Mais do que as pontificações de celebridades em redes sociais e a
habituais manifestações de rua, as cabeças esquentadas podem produzir
cenas mais picantes.
O Parlamento estava em recesso – férias de verão – quando Boris fez sua jogada e hoje volta ao jogo.
Alguém duvida que os mais exaltados vão se recusar a aceitar a
suspensão? Que estão loucos para criar cenas em que aparecem, heroica e
literalmente, grudados nos bancos forrados de couro verde?
O maior aliado nesse jogo de cena é o presidente da Câmara dos Comuns, John Bercow.
Ao contrário do que acontece no Brasil, o ocupante do cargo tem que
ser totalmente apartidário e se limitar ao controle das votações.
Não com Bercow, um ex-conservador que se transformou num dos maiores
especialistas em manipular as regras internas para dificultar o Brexit,
conseguir um novo referendo ou, na falta disso, impossibilitar a saída
sem acordo.
Uma dessas regras permite a convocação de uma sessão de emergência a pedido de qualquer parlamentar.
BODE NA SALA
Mas será que Boris Johnson está realmente empenhado em sair na marra?
Será que ao defender esta alternativa como a única possível, na falta
de qualquer concessão da União Europeia, não está blefando?
Colocando o “goat in the drawing room”, sob a forma do Brexit puro e
duro, contando que na última hora vai haver um entendimento pelo bem de
todos?
Existe também a possibilidade de que a saída sem acordo realmente
aconteça no Dia das Bruxas, como Boris tem que fazer por questão de
sobrevivência política.
No dia seguinte, ele tira o bode da sala, propõe um acordo comercial especial com a União Europeia e convoca eleições.
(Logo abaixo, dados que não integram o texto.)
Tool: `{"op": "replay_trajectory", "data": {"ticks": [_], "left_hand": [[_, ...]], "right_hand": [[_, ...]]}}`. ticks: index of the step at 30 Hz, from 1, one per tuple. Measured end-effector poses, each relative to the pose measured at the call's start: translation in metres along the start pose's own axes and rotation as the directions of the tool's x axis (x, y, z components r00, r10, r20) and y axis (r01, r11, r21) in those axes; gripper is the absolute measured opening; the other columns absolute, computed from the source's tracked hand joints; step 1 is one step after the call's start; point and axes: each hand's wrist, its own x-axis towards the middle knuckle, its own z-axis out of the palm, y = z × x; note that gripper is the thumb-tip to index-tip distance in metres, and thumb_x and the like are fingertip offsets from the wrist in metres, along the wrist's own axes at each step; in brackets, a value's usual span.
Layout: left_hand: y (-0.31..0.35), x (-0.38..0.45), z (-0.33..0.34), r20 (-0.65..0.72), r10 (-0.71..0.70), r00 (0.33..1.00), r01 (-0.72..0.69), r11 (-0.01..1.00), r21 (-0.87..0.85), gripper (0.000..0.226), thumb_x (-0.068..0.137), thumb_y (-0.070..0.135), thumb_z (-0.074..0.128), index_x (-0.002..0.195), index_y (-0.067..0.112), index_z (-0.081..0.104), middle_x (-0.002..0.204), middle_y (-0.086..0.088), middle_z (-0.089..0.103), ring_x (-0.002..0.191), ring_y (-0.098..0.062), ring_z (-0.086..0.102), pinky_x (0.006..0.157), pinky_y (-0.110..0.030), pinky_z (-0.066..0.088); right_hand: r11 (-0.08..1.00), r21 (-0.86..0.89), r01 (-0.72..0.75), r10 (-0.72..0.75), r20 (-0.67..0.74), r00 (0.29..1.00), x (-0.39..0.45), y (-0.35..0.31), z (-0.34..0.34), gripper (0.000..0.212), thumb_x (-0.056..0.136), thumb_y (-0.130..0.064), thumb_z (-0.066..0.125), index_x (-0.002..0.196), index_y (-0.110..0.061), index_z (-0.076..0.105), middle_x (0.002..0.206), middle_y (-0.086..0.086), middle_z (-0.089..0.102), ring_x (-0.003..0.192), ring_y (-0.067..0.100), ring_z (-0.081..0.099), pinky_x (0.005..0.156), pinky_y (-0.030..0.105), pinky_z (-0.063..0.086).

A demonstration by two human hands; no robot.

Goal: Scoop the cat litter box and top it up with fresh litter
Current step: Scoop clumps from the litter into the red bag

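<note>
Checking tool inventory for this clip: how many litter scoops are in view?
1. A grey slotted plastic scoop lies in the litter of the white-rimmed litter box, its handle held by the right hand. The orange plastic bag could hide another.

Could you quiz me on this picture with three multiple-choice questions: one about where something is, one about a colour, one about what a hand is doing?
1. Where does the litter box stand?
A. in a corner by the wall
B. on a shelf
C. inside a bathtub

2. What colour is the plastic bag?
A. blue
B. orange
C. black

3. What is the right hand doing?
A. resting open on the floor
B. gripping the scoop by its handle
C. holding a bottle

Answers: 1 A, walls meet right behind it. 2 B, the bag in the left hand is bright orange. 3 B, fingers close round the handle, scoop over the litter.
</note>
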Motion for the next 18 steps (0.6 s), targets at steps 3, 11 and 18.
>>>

O jogo está ficando cada vez mais emocionante.
Depois que o primeiro-ministro pediu a suspensão, é claro que
choveram evocações de um dos períodos mais conturbados da história
inglesa.
Em 1628, o rei Charles I suspendeu o Parlamento, desencadeando a sucessão de infortúnios que levaram à Guerra Civil.
Vinte anos depois, o rei era decapitado depois de ser julgado pelo
Parlamento e Oliver Cromwell se consolidava como o comandante supremo.
Ao contrário do que aconteceu depois na França, a revolução não emplacou.
O período de “ditadura parlamentar” durou uma década e a monarquia
foi restaurada. O corpo de Cromwell, morto de causa natural, foi
desenterrado e postumamente decapitado. Mas nunca mais nenhum rei
desafiou o Parlamento daquela maneira.
Ao contrário, o poder do Parlamento só continuou aumentando e o dos monarcas, diminuindo.
Como a história é constantemente reescrita, os papéis e a envergadura
histórica de Charles Stuart, um rei autodestrutivo, e de Oliver
Cromwell, um revolucionário puritano, são discutidos e rediscutidos até
hoje.
Em que lugar Boris Johnson se encaixaria? Será que confirmará os
prognósticos de que não passa de um bobo da corte? Ou encontrará uma
grandeza histórica da qual ninguém desconfiava?
E ainda precisamos aguardar para ver o que Hugh Grant acha de tudo isso.